• About this exercise
An exact copy of the listing is required, with its pictures removed.
[Start of section]
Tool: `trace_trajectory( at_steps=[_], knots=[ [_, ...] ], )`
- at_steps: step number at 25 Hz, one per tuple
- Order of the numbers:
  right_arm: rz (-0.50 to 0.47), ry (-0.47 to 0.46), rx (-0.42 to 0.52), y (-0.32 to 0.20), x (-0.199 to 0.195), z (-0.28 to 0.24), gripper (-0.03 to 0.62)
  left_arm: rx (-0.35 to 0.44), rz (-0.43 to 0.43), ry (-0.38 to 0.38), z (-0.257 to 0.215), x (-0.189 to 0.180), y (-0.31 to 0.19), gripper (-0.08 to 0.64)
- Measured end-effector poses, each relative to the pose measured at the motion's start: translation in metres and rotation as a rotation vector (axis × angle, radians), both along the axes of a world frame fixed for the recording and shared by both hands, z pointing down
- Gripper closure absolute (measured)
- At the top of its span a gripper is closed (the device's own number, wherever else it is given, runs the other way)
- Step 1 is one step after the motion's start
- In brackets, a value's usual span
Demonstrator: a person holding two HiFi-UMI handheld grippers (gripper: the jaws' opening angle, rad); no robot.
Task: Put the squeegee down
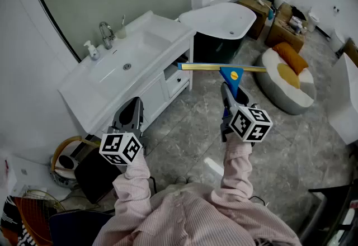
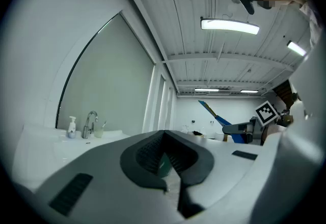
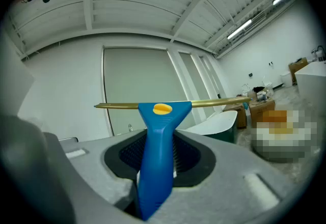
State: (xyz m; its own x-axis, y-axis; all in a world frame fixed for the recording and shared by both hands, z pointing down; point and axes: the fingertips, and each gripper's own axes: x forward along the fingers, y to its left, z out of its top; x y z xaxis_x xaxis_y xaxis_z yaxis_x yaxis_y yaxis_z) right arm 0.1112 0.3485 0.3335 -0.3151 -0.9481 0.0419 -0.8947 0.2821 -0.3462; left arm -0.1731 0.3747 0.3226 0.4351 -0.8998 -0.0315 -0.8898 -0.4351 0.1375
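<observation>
My right hand-held gripper [image 1: 231, 93] holds the squeegee [image 1: 231, 74] above the floor [image 1: 196, 127].
Nearest, my left hand-held gripper [image 1: 132, 109] is closed and empty. The right one's jaws clamp the blue handle, which points straight ahead with the blade crosswise at its far end. The bench [image 1: 151, 29] lies ahead-left.

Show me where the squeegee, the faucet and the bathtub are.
squeegee [image 1: 231, 75], head view, top of its blue handle
faucet [image 1: 105, 33], head view, its curved spout
bathtub [image 1: 213, 48], head view, its dark outer wall
</observation>
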Motion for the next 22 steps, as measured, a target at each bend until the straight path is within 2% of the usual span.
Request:
trace_trajectory(
  at_steps=[13, 22],
  knots=[
    [-0.06, 0.014, -0.035, -0.012, 0.008, 0.013, 0.468, -0.003, 0.008, -0.009, 0.005, 0.028, -0.006, 0.558],
    [-0.136, 0.026, -0.052, -0.037, -0.005, 0.025, 0.468, -0.027, -0.001, 0.011, 0.019, 0.037, -0.026, 0.558]
  ],
)
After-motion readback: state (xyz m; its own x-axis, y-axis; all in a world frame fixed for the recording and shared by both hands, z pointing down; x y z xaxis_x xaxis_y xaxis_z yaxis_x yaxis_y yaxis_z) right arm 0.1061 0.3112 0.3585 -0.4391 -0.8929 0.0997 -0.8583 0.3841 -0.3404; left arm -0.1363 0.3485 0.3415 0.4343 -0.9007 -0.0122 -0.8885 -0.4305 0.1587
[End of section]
• Response area
Tool: `trace_trajectory( at_steps=[_], knots=[ [_, ...] ], )`
- at_steps: step number at 25 Hz, one per tuple
- Order of the numbers:
  right_arm: rz (-0.50 to 0.47), ry (-0.47 to 0.46), rx (-0.42 to 0.52), y (-0.32 to 0.20), x (-0.199 to 0.195), z (-0.28 to 0.24), gripper (-0.03 to 0.62)
  left_arm: rx (-0.35 to 0.44), rz (-0.43 to 0.43), ry (-0.38 to 0.38), z (-0.257 to 0.215), x (-0.189 to 0.180), y (-0.31 to 0.19), gripper (-0.08 to 0.64)
- Measured end-effector poses, each relative to the pose measured at the motion's start: translation in metres and rotation as a rotation vector (axis × angle, radians), both along the axes of a world frame fixed for the recording and shared by both hands, z pointing down
- Gripper closure absolute (measured)
- At the top of its span a gripper is closed (the device's own number, wherever else it is given, runs the other way)
- Step 1 is one step after the motion's start
- In brackets, a value's usual span
Demonstrator: a person holding two HiFi-UMI handheld grippers (gripper: the jaws' opening angle, rad); no robot.
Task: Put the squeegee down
State: (xyz m; its own x-axis, y-axis; all in a world frame fixed for the recording and shared by both hands, z pointing down; point and axes: the fingertips, and each gripper's own axes: x forward along the fingers, y to its left, z out of its top; x y z xaxis_x xaxis_y xaxis_z yaxis_x yaxis_y yaxis_z) right arm 0.1112 0.3485 0.3335 -0.3151 -0.9481 0.0419 -0.8947 0.2821 -0.3462; left arm -0.1731 0.3747 0.3226 0.4351 -0.8998 -0.0315 -0.8898 -0.4351 0.1375
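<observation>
My right hand-held gripper [image 1: 231, 93] holds the squeegee [image 1: 231, 74] above the floor [image 1: 196, 127].
Nearest, my left hand-held gripper [image 1: 132, 109] is closed and empty. The right one's jaws clamp the blue handle, which points straight ahead with the blade crosswise at its far end. The bench [image 1: 151, 29] lies ahead-left.

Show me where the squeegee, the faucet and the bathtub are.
squeegee [image 1: 231, 75], head view, top of its blue handle
faucet [image 1: 105, 33], head view, its curved spout
bathtub [image 1: 213, 48], head view, its dark outer wall
</observation>
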Motion for the next 22 steps, as measured, a target at each bend until the straight path is within 2% of the usual span.
Request:
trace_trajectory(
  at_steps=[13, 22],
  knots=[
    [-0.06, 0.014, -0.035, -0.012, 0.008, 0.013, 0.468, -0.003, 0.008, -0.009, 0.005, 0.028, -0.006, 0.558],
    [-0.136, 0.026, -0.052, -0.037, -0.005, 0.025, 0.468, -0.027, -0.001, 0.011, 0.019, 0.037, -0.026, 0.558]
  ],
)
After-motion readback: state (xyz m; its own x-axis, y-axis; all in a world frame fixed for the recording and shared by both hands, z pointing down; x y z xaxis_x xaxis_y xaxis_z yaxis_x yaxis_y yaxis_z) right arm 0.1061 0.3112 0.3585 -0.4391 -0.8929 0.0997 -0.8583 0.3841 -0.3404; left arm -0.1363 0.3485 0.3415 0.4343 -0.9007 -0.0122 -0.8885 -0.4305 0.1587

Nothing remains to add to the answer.